By Candace H. Chemtob, MS, RD, LD, CSSD
“To keep the body in good health is a duty…otherwise we shall not be able to keep our mind strong and clear” —Buddha
Exercise is good for the body and the mind. While exercise has the power to prevent or reverse many chronic and sometimes fatal diseases, such as hypertension, diabetes, cancer, and heart disease, this only tells part of the story. Exercise can improve your mood, boost self confidence, improve sleep, blunt the decrease of memory with age, alleviate depression, and reduce stress and anxi- ety. The psychological benefits of exercise should not be overlooked and some are highlighted in this article.
Exercise is known to have the following psychological benefits:
1. Improve Mood. Exercise has an immediate effect on mood. It takes only ten minutes of moderate exercise to improve mood (Hansen, et al, Health Psychol, 2001). This means if you are feeling down, take a short break to climb some stairs in the office, take a brisk walk, or hit a few squash balls. This can do wonders to improve your mood.
2. Increase feelings of overall well-being. Children and young adults who exercise have higher levels of self-esteem. In middle age adults, exercise is linked to improvements in overall psychological feelings of well-being. For adults, as the duration of exercise increases, so does the sense of well-being. Moreover, even adults suffering from chronic illnesses can achieve improvements in well-being through exercise (www.cdc.gov).
3. Alleviates depression. The risk of becoming depressed can be lowered 20 to 30% with regular exercise. Furthermore, for clinically-depressed patients exercise may help achieve remission. A group of clinically-depressed patients, whose symptoms were not responsive to medication, began walking 30-45 minutes per day, five days per week (and stay on their medication). The results were stunning. Twenty-six percent of the patients achieved remission by adding exercise to their regimen. It was concluded that moderate exercise “may be a helpful and effective adjuvant therapy” for depression (Mota-Pereira, et al, Journal of Psychiatric Research, 2011).
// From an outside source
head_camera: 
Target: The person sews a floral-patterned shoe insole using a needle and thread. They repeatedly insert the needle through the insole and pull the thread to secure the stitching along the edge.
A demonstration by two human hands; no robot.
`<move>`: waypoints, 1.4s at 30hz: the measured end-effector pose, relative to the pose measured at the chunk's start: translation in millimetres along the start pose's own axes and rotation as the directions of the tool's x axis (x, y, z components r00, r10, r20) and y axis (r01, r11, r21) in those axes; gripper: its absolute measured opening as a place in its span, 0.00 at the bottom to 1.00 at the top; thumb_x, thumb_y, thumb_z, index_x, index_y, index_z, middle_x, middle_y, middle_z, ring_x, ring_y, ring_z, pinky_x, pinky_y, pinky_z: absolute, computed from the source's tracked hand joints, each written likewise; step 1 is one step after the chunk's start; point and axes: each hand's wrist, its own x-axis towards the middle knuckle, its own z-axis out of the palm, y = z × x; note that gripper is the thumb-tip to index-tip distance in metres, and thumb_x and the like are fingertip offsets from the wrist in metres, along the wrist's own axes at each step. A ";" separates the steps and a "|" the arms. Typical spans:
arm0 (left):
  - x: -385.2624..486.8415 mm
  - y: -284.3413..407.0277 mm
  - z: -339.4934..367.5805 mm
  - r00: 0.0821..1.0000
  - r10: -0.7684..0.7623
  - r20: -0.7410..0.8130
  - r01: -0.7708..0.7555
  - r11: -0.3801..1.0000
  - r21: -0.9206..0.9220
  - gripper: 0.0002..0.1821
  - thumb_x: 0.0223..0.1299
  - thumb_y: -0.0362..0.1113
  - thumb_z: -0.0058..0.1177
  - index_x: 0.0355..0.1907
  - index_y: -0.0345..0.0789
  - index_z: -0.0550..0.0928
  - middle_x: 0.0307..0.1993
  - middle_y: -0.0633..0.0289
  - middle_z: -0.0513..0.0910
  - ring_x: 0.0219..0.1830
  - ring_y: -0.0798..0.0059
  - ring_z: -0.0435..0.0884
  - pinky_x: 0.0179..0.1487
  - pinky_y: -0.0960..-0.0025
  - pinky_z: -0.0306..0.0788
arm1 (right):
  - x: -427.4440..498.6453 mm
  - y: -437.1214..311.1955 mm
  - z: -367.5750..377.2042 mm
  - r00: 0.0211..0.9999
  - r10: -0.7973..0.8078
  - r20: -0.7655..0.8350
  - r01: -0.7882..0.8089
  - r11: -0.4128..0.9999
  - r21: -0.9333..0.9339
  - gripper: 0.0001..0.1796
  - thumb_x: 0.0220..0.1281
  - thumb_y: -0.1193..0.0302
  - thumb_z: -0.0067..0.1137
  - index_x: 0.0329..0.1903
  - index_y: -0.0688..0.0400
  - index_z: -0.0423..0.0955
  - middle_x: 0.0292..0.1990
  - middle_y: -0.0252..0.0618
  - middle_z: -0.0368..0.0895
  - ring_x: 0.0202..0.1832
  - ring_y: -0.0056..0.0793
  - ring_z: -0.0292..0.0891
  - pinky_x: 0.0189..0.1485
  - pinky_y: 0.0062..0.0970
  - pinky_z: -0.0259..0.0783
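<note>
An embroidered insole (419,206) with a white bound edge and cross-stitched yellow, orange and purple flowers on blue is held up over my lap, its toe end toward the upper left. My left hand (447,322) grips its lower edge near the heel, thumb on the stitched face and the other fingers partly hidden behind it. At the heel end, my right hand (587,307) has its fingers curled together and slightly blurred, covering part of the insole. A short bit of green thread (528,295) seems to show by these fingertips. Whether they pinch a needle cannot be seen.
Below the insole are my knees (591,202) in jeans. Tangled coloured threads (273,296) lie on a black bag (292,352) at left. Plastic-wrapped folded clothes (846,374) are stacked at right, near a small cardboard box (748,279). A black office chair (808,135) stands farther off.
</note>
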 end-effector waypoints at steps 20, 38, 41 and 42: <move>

4. Exercise can reduce stress and anxiety. Stress and anxiety cause biochemical changes in the body, often referred to as “fight or flight” that lead to increased heart rate, sweating, and feelings of fear. Exercise has been found to blunt the stress response providing relief in the short and longer term.
5. Protect against age-related memory loss. As we grow older, exercise may protect our brains against memory loss. Older adults (age 55 to 80 years old) who exercise (moderate intensity three times per week) were compared to their sedentary counterparts. After one year researchers found improved memory. Additionally, researches noted the hippocampus of the exercisers, which is the part of the brain associated with long-term memory, had increased in size.
Exactly how exercise affects the brain is being studied. Some of the proposed ways are: Increase in brain chemicals (such as neurotransmitter and endorphins); increased blood flow to the brain; and increased body temperature (mayoclinic.org). It has also been proposed that exercise may stimulate the growth of new brain cells. Whatever the mechanism may be, it is clear that exercise is not only good for your body but also for your brain. One more reason to play squash and participate in other sports regularly.